In particular, we employ a simple GLM with only air traffic included as a predictor. This approach allows us to determine how well air traffic volume predicts the spread of influenza A virus in the mid-2000s. If most random-effects are negligible, then air traffic volume alone is perhaps adequate for modeling the spread of influenza in this time frame. On the other hand, if many or most random-effects are not negligible, although air traffic volume may be an important model component, it is not sufficient to explain spread, absent random-effects. While Lemey et al. (2014) used spike-and-slab priors on $𝜷$ in a Bayesian model averaging approach, since we are using only predictors identified previously to be important, we use a Normal prior instead (corresponding to the slab in the original study). We apply Bayesian bridge priors for the random-effects. To account for phylogenetic uncertainty, we marginalize our inference over the same empirical distribution of phylogenetic trees used by Lemey et al. (2014).

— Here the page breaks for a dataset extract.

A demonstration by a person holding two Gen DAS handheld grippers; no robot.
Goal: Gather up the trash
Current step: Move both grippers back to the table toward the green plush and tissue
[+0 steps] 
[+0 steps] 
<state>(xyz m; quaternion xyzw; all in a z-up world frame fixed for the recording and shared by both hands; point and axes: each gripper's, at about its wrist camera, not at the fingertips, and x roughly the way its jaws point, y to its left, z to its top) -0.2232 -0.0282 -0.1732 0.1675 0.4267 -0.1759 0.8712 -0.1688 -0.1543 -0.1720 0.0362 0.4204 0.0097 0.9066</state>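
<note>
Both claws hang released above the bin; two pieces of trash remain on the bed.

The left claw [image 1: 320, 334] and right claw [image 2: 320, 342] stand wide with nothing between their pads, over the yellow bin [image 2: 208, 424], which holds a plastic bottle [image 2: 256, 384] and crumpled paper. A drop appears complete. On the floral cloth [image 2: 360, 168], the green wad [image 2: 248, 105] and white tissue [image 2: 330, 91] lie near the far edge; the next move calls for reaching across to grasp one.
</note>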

We find that air traffic volume sufficiently explains the viral spread between most communities. That is, for most community pairs, the posterior distribution of the random-effect indicates that the parameter has been declared “insignificant,” and is a spike centered at 0 (Fig. 4). However, for five pairs of communities (from the United States to Japan and South America; from China to the United States and Japan; from Oceania to the United States), the inferred random-effect is clearly significant (all sign probabilities $>0.99$) and strongly positive, indicating 6- to 12-fold higher dispersal than predicted by travel. There is support for an additional six random-effects (from the United States to Oceania, Russia, and Southeast Asia; from China to Oceania; from Japan to Oceania; from Southeast Asia to Oceania) which have sign probabilities between 0.87 and 0.97 and correspond to 2- to 5-fold higher dispersal than predicted by travel. All other area pairs of sign probabilities are less than 0.78. Given the offset seasons between hemispheres, some of these connections likely do not represent biologically meaningful connections, and may potentially be attributed to sampling biases. A comparison of the number of samples in the dataset to the population sizes of the regions (a rough proxy for the number of infections in the regions) reveals that the United States, Oceania, and Japan are strongly oversampled. Thus, sampling biases likely explains many of the significant random-effects, including the between-hemisphere connections. As China is not particularly oversampled, the elevated rates of transmission from China may represent source-sink dynamics which are not captured by air travel alone, rather than sampling bias.

Figure 4.

Summary of all 182 random-effects for the influenza A virus (subtype H3N2), shown in the format of the rate matrix, with the source in rows and destination in columns. The circle in each square is colored by the posterior median random-effect. The size of the circle denotes how strong the posterior support is that a random-effect is in the model. Specifically, the radius corresponds to the posterior sign probability. When the prior dominates the posterior distribution, a random-effect gains a larger posterior mass at 0 and becomes increasingly symmetric, the median approaches 0, and the posterior sign probability approaches 0.5. When the data are strongly informative, the posterior distribution moves away from 0 and the posterior sign probability gets larger. The random-effects which are most strongly supported are all positive, indicating that air travel underpredicts dispersal for those pairs of locations.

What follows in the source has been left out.